Instructions to follow:
Find every line in the data that contains the word "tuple". Return each of those lines.

Records drawn from a dataset
----
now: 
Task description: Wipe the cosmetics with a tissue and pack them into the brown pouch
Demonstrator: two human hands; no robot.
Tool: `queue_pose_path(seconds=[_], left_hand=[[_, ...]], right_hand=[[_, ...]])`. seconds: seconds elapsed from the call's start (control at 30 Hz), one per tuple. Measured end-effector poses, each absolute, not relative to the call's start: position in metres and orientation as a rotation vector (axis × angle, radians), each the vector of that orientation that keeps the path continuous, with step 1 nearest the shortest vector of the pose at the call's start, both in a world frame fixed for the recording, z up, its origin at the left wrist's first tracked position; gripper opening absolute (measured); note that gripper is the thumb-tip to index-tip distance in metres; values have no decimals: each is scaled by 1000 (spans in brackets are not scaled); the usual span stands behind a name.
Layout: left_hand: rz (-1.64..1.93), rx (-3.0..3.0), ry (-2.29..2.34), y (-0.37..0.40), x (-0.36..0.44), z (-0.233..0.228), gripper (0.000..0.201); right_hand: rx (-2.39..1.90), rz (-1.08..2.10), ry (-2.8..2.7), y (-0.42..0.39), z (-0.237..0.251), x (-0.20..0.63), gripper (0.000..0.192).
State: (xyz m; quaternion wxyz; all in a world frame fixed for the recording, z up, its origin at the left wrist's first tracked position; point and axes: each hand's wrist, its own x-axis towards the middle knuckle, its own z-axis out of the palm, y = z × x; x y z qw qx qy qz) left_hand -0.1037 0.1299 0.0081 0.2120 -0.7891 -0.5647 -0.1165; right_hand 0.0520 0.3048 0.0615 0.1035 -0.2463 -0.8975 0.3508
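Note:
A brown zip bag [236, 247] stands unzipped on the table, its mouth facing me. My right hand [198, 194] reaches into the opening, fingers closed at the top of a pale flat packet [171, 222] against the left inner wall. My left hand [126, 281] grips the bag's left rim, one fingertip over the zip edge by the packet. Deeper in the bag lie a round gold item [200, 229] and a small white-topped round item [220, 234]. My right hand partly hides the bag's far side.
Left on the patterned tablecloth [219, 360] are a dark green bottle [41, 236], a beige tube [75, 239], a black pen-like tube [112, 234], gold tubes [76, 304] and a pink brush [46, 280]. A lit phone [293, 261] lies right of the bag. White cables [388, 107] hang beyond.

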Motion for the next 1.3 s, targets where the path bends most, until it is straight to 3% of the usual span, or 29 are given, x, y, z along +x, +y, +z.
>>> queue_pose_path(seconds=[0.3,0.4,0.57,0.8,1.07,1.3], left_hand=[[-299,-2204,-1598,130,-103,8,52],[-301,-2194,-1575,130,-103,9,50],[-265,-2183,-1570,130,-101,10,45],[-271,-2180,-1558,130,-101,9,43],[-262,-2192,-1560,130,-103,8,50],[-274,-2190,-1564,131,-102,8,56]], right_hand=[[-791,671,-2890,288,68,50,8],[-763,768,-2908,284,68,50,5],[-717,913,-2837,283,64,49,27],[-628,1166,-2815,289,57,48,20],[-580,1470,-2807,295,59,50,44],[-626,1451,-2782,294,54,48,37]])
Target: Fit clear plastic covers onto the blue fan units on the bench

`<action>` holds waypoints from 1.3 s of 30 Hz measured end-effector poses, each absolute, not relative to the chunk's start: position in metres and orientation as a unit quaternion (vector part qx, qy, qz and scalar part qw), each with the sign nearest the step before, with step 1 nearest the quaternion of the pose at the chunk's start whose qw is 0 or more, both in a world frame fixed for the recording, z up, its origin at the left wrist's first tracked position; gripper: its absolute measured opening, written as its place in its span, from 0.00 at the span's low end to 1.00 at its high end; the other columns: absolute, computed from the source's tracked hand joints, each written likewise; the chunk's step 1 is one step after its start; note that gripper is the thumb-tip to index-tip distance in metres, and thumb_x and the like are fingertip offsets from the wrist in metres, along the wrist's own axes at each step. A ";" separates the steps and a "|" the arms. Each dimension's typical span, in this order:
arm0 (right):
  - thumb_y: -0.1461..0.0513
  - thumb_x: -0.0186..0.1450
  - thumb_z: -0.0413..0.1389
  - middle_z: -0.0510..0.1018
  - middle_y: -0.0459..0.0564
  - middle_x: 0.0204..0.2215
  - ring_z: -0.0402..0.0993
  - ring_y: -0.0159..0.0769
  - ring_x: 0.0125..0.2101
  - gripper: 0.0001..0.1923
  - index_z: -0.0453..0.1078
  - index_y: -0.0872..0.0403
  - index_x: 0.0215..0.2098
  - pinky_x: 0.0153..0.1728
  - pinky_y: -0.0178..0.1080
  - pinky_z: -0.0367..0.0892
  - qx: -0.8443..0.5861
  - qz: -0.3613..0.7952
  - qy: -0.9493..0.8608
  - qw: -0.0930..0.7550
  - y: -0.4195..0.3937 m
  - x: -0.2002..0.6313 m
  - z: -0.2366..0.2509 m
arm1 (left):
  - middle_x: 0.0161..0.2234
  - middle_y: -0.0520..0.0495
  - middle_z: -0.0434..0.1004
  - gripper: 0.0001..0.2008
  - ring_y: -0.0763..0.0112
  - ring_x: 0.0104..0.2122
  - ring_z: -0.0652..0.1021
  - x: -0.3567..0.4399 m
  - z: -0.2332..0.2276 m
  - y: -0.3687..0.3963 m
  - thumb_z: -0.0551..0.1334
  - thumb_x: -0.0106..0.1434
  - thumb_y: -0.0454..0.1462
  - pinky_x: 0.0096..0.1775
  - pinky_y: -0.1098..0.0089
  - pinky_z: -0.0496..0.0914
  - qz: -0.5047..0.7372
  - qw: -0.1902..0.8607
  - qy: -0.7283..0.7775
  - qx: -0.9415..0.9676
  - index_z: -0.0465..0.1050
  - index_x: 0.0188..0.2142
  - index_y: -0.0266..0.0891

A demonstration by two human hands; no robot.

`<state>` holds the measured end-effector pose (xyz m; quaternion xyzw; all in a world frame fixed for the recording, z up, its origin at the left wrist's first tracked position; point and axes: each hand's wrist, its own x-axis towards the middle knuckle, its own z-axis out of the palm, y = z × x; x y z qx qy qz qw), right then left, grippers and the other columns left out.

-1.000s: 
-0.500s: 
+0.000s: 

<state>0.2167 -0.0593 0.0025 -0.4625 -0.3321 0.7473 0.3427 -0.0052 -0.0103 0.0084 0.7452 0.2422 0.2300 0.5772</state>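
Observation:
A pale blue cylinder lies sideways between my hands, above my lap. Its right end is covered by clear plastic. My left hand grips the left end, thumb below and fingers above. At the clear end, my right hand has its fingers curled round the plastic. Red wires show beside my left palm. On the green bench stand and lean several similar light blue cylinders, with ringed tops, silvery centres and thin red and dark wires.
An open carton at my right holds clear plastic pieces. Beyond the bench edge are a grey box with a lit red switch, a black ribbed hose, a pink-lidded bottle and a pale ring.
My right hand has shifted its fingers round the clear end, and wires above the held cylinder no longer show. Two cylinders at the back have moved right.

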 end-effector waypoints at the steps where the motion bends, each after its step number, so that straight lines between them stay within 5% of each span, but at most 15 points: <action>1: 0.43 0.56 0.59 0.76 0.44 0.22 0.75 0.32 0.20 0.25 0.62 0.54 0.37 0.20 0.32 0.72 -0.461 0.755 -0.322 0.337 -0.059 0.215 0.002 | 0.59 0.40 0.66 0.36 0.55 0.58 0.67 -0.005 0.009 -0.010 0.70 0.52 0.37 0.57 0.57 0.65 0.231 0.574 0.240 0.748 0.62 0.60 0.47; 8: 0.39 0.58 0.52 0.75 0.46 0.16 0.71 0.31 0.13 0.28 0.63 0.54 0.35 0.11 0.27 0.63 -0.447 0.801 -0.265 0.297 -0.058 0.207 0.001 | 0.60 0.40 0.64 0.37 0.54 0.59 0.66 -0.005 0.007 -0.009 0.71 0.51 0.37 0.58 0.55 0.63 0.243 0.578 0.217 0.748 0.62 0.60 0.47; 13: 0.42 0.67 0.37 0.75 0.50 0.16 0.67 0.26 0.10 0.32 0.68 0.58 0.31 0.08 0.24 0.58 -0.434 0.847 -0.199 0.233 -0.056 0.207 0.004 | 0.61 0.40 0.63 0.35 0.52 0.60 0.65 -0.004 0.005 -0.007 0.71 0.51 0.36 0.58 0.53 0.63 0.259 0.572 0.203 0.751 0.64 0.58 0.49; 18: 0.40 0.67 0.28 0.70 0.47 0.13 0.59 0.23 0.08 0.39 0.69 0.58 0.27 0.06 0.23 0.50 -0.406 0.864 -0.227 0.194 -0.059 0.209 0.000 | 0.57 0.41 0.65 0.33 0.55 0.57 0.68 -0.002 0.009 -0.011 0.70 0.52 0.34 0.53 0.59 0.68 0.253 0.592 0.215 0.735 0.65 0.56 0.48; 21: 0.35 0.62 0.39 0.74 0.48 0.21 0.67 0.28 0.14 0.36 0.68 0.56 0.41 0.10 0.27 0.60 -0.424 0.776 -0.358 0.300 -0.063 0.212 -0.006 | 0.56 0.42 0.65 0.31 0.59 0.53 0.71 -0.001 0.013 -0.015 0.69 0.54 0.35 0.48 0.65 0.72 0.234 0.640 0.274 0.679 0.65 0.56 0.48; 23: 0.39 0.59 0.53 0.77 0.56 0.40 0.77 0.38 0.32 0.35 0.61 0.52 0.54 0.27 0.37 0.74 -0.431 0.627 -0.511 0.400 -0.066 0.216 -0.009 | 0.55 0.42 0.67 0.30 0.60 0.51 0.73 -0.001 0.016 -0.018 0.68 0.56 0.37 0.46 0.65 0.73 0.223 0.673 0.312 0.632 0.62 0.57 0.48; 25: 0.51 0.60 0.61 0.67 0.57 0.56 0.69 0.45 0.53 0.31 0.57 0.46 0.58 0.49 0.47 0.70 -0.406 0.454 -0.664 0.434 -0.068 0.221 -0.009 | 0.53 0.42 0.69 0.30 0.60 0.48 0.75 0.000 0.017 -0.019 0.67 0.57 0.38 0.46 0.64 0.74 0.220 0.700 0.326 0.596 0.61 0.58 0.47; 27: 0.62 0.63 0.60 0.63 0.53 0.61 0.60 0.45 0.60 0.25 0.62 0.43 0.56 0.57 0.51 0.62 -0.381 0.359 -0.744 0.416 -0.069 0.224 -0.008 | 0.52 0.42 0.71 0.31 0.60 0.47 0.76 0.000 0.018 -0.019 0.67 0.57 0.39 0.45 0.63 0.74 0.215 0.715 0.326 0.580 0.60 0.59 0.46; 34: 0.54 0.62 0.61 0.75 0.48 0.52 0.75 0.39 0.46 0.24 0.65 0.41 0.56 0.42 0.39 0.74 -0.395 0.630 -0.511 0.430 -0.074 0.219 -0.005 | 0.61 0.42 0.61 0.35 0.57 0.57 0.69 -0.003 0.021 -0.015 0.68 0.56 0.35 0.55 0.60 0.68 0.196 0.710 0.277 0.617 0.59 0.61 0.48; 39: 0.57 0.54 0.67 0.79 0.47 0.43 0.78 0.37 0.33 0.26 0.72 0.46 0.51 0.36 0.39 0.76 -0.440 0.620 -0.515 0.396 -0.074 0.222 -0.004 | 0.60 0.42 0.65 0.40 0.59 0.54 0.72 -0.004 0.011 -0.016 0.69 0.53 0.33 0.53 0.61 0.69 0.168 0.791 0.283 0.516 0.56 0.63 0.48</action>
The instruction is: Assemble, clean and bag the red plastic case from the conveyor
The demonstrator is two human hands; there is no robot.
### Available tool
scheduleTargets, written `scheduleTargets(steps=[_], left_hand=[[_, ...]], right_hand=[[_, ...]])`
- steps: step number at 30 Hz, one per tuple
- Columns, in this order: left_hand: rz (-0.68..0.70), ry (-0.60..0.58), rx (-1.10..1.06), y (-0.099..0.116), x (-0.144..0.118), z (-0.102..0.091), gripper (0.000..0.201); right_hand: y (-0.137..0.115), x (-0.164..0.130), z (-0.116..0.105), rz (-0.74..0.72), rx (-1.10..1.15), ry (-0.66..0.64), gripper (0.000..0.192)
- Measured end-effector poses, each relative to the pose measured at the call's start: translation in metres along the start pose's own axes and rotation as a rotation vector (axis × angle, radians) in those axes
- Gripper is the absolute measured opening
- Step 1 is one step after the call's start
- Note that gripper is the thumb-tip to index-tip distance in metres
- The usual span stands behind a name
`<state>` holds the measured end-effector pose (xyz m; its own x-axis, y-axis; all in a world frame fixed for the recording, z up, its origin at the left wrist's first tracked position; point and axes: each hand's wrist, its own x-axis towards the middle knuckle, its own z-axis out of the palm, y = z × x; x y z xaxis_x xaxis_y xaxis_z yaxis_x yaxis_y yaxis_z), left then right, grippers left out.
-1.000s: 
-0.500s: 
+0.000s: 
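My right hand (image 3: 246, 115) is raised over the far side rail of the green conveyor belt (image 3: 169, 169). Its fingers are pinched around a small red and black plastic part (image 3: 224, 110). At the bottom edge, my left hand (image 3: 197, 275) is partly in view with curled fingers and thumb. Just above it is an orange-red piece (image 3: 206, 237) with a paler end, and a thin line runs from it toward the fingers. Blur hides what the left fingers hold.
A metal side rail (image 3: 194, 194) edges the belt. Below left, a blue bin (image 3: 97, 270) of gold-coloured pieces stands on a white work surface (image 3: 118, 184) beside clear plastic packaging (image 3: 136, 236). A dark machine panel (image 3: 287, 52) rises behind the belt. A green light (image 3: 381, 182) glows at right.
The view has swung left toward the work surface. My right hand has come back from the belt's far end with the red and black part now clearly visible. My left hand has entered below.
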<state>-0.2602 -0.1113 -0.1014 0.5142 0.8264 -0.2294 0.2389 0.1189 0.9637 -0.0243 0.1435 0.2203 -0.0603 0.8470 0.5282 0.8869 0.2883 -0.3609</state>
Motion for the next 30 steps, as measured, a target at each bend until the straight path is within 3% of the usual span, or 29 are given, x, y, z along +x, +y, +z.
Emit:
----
Result of the exercise:
Tool: `queue_pose_path(seconds=[_], left_hand=[[_, ...]], right_hand=[[_, ...]])`. seconds: seconds elapsed from the call's start (control at 30 Hz), one per tuple. Measured end-effector poses, each absolute, not relative to the call's start: position in metres and orientation as a rotation vector (axis × angle, radians), each the vector of that orientation that keeps the path continuous, with step 1 nearest the shortest vector of the pose at the call's start, both in a world frame fixed for the recording, z up, its origin at the left wrist's first tracked position; gripper opening absolute (measured); note that gripper is the thumb-tip to index-tip distance in metres; values have no decimals: each is scaled by 1000 (spans in brackets are not scaled); the usual span stands behind a name.
- steps: step number at 30 Hz, one per tuple

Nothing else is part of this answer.